#### WORK REQUIRED:
Only one stretch of the material below is wanted: everything from the line containing "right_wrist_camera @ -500" down to the line containing "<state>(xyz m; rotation", both ends included. Repeat it exactly and skip the pictures.

==== RECORD EXTRACTS

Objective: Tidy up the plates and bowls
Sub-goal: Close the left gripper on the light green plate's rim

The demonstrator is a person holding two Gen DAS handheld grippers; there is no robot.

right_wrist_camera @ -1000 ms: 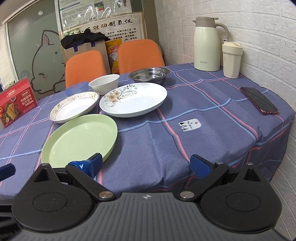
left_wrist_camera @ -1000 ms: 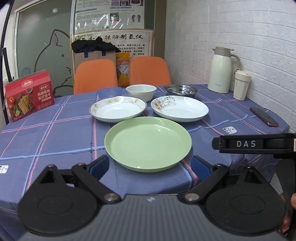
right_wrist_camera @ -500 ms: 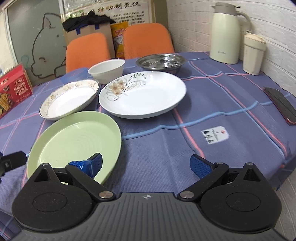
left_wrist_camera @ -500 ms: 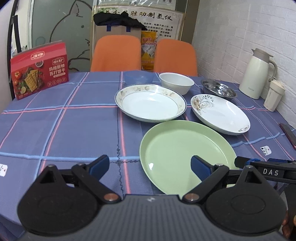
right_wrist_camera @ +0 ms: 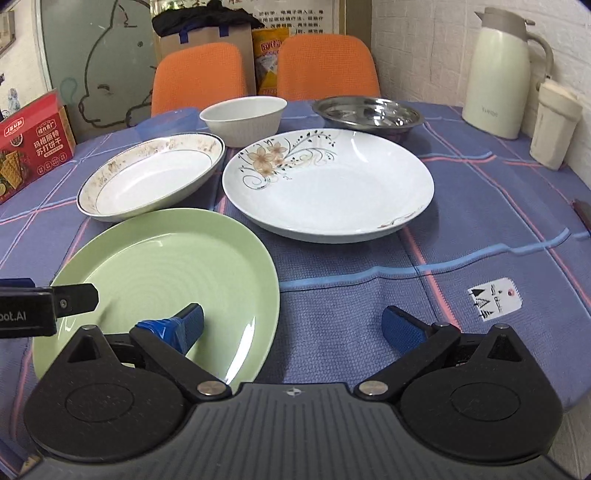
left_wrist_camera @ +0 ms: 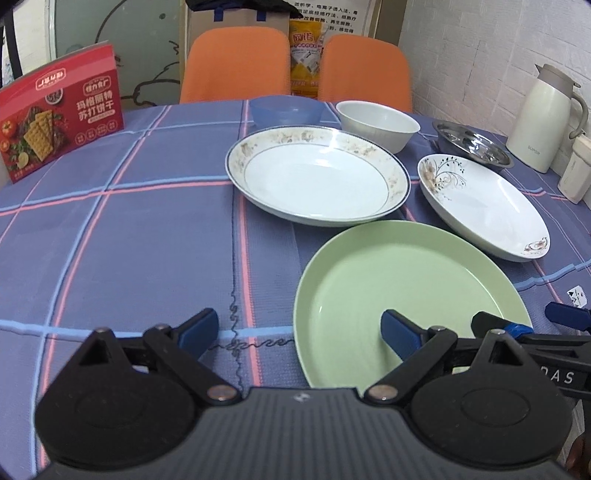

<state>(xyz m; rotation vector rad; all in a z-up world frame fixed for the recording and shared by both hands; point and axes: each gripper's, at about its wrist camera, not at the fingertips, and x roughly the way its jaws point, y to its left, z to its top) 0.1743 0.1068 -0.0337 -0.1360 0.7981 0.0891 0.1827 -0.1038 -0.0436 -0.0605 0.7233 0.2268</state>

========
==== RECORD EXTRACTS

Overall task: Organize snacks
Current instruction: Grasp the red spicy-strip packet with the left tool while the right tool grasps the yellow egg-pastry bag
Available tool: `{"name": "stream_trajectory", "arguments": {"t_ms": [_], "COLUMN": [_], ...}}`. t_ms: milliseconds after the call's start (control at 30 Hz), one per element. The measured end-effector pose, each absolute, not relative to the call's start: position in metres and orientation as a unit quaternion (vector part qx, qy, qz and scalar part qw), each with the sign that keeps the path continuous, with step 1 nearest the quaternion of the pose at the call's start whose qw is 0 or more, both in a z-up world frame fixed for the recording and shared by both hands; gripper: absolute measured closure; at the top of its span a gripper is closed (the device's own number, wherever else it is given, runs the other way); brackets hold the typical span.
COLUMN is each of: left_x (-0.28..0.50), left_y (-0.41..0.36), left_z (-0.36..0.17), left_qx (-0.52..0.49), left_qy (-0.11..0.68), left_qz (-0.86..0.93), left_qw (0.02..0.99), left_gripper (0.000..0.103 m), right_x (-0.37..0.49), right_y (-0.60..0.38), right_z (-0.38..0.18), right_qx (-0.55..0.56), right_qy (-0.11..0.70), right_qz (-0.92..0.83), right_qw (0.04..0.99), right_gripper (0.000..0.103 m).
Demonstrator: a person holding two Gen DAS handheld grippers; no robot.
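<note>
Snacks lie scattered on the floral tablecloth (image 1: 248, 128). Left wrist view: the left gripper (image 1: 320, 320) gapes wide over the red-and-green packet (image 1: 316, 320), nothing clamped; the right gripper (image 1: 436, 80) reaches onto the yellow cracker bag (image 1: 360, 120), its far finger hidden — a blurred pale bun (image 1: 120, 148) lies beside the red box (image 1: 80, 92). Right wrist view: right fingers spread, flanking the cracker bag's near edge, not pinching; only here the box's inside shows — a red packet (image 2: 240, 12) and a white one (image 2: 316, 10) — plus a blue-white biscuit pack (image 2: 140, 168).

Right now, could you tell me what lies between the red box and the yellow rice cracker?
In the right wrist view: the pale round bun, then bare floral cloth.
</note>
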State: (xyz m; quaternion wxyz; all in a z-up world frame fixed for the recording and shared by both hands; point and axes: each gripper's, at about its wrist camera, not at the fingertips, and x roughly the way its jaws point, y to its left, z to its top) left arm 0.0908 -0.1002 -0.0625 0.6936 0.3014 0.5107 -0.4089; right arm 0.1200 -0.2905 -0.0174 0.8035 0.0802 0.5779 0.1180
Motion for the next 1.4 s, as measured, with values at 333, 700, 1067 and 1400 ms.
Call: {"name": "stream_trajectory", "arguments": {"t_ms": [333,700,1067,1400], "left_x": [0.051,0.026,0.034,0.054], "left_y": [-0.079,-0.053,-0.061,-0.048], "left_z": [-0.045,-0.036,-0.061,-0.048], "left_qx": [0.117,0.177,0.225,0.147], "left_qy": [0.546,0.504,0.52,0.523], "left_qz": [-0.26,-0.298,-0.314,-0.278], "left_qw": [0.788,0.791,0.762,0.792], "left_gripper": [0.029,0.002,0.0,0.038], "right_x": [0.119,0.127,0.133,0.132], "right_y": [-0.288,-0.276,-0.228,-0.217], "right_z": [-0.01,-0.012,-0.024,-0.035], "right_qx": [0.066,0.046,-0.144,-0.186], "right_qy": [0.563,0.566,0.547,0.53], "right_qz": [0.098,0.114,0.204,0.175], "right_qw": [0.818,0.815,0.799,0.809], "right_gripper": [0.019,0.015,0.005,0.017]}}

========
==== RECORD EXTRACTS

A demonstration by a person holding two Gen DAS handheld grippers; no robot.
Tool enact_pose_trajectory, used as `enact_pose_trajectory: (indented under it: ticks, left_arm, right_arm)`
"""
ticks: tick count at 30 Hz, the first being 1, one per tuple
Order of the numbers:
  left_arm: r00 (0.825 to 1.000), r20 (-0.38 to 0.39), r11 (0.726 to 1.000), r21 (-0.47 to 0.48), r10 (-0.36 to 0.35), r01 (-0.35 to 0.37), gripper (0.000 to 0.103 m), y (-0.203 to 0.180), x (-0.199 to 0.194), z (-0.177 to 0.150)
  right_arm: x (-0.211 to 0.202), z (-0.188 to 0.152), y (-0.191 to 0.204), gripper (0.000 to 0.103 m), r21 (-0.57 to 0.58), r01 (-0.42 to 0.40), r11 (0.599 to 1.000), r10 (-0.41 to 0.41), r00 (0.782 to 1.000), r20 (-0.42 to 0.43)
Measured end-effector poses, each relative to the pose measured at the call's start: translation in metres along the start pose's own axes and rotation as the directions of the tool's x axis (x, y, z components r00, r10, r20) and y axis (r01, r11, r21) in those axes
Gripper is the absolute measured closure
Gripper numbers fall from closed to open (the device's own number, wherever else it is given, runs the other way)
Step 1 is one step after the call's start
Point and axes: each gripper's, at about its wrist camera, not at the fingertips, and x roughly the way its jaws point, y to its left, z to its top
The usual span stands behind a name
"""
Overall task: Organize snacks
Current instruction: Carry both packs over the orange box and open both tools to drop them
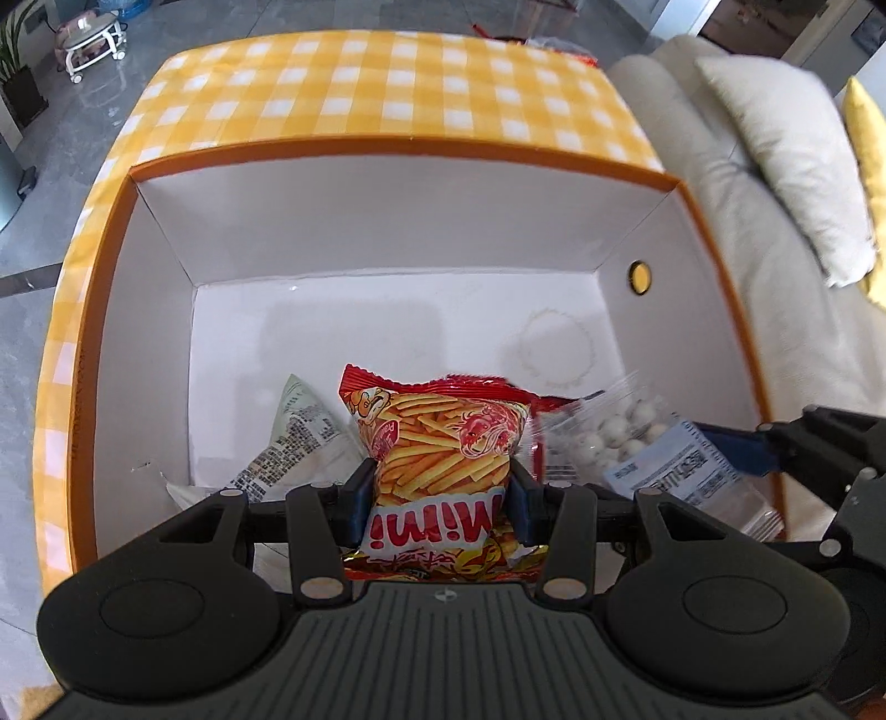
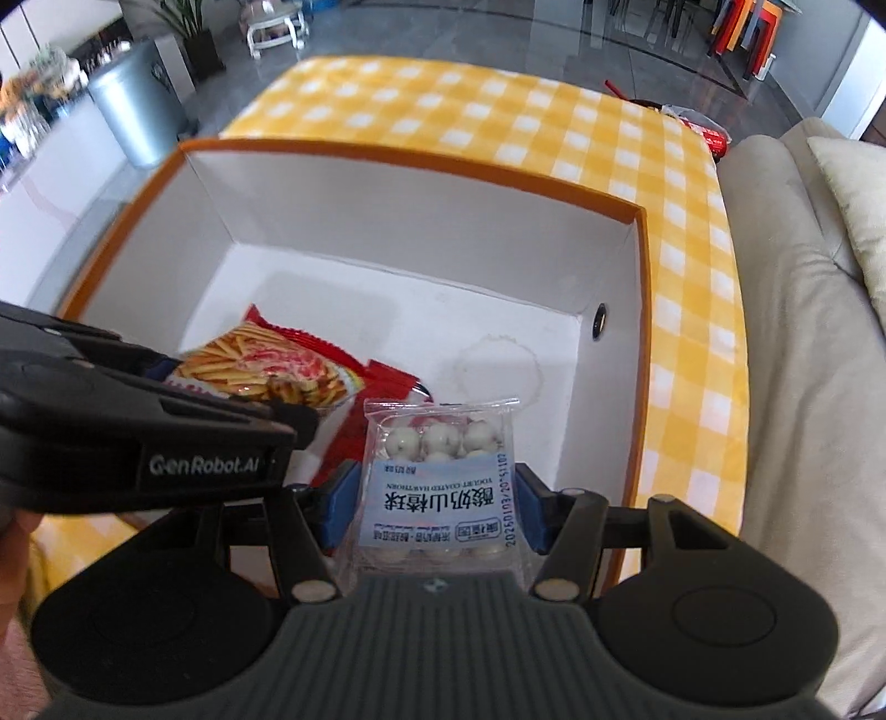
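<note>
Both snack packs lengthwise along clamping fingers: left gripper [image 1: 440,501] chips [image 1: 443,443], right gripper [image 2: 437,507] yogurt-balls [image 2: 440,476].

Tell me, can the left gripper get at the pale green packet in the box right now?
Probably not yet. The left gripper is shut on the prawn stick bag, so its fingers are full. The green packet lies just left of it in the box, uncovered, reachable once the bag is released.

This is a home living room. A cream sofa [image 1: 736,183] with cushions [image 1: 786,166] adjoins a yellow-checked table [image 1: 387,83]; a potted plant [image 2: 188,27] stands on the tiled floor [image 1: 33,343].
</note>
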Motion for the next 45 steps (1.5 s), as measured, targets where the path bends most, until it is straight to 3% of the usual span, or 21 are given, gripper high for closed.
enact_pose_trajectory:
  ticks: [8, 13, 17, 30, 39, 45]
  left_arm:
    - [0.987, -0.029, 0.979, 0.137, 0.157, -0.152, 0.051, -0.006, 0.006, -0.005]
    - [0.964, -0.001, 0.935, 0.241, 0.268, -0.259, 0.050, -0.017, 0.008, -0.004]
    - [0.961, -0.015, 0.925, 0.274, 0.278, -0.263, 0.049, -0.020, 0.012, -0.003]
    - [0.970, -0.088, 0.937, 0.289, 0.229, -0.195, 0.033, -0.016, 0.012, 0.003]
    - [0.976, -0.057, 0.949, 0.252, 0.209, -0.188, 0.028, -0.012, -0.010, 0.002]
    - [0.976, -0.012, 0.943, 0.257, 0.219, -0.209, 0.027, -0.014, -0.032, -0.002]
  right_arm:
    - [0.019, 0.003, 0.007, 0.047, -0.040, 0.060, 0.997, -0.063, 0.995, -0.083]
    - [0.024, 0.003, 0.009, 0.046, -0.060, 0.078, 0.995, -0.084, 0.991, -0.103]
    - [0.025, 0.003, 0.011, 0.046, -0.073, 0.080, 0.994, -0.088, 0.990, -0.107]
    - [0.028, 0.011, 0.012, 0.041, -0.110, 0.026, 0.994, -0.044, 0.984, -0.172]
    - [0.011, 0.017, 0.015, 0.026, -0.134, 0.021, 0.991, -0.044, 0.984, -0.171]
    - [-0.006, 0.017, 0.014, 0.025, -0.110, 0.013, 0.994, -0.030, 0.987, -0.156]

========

#### ANSWER BOX:
right_wrist_camera @ -500 ms: 
left_wrist_camera @ -500 ms: 
right_wrist_camera @ +0 ms: 
left_wrist_camera @ +0 ms: 

<state>(xyz m; rotation vector rad; all in a z-up world frame fixed for the recording and shared by both hands; point and axes: each gripper's, at about its wrist camera, not at the fingertips, and x roughly the way its jaws point, y to its left, z to its top) 0.1743 0.1068 -0.0337 -0.1360 0.7981 0.0891 0.1827 -0.1038 -0.0436 -0.0605 0.7233 0.2268</state>

No more is needed for this exercise.